Sebelum lanjut ke metode translasi berikutnya, mungkin ada yang bertanya-tanya:
Persisnya, nilai tukar (rate) mana yang digunakan?” Silahkan baca catatan khusus di bawah ini…
Rate Pertukaran Yang Digunalan Dalam Perhitungan Konversi Mata Uang Asing
Berikut adalah patokan dasar yang bisa digunakan dalam menghitung konversi mata uang asing secara umum:
·         Jika ADA, maka rate pertukaran yang digunakan adalah closing rate pada tanggal transaksi (lihat penjelasan prosedur di atas).
·         Jika TIDAK ADA closing rate, maka bisa menggunakan rate yang paling dekat dengan tanggal transaksi (rate yang berlaku besok paginya)
·         Jika ‘tanggal-laporan-keuangan-yang-akan-konversikan (ditranslasikan)’ berbeda dengan ‘tanggal-laporan-keuangan-kemana-akan dikonversikan (ditranslasikan)’ maka tentukan tanggal yang paling sesuai untuk dipergunakan sebagai basis translasi secara keseluruhan—untuk kemudian digunakan sebagai rate untuk konversi.
·         Jika ada ada beberapa rate yang tersedia sebagai basis translasi, maka gunakan rate basis translasi yang bisa digunakan sebagai basis rate perhitungan dana yang akan dipergunakan saat pembagian dividen. Sebagai alternative, bisa juga menggunakan rate yang akan digunakan untuk melakukan pembayaran (pelunasan) kepada pihak ketiga.

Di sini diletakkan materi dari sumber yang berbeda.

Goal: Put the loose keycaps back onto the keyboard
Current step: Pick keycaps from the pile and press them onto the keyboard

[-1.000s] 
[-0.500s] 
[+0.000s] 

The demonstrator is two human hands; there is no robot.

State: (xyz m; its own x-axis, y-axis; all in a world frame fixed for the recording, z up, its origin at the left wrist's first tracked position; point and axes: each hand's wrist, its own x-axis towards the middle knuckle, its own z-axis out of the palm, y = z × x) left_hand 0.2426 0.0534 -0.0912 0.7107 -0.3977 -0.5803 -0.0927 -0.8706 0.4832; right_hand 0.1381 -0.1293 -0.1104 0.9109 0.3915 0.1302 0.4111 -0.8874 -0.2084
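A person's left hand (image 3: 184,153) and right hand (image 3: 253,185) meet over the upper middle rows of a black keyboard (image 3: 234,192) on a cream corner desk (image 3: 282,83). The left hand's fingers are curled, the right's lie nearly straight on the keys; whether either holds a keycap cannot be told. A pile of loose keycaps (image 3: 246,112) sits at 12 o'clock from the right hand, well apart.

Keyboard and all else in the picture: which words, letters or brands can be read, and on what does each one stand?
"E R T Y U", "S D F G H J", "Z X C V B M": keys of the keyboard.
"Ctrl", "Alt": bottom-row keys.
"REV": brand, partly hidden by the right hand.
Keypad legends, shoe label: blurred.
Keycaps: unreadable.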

Di luar prosedur (dan ketentuan rate konversi) di atas, ada prinsip penting yang harus diperhatikan dalam melakukan translasi yaitu:
Kaitan ekonomis antar-elemen dalam laporan keuangan anak perusahaan yang ditranslasikan TIDAK BOLEH berubah setelah ditranslasikan ke dalam mata uang presentasi. Misalnya: Jika CURRENT RATIO laporan keuangan perusahaan anak—yang menggunakan mata uang fungsional—sebelum ditranlasikan adalah 3:1 dengan GROSS MARGIN 30% dari PENJUALAN BERSIH, maka setelah ditranlasikan kedua rasio tersebut tidak boleh berubah. Tujuan utama translasi laporan keuangan (anak perusahaan) dengan mata uang asing ke mata uang pelaporan adalah: agar aktivitas semua bisnis (induk dan anak) bisa dievaluasi dengan menggunakan alat ekur ekonomis yang sama.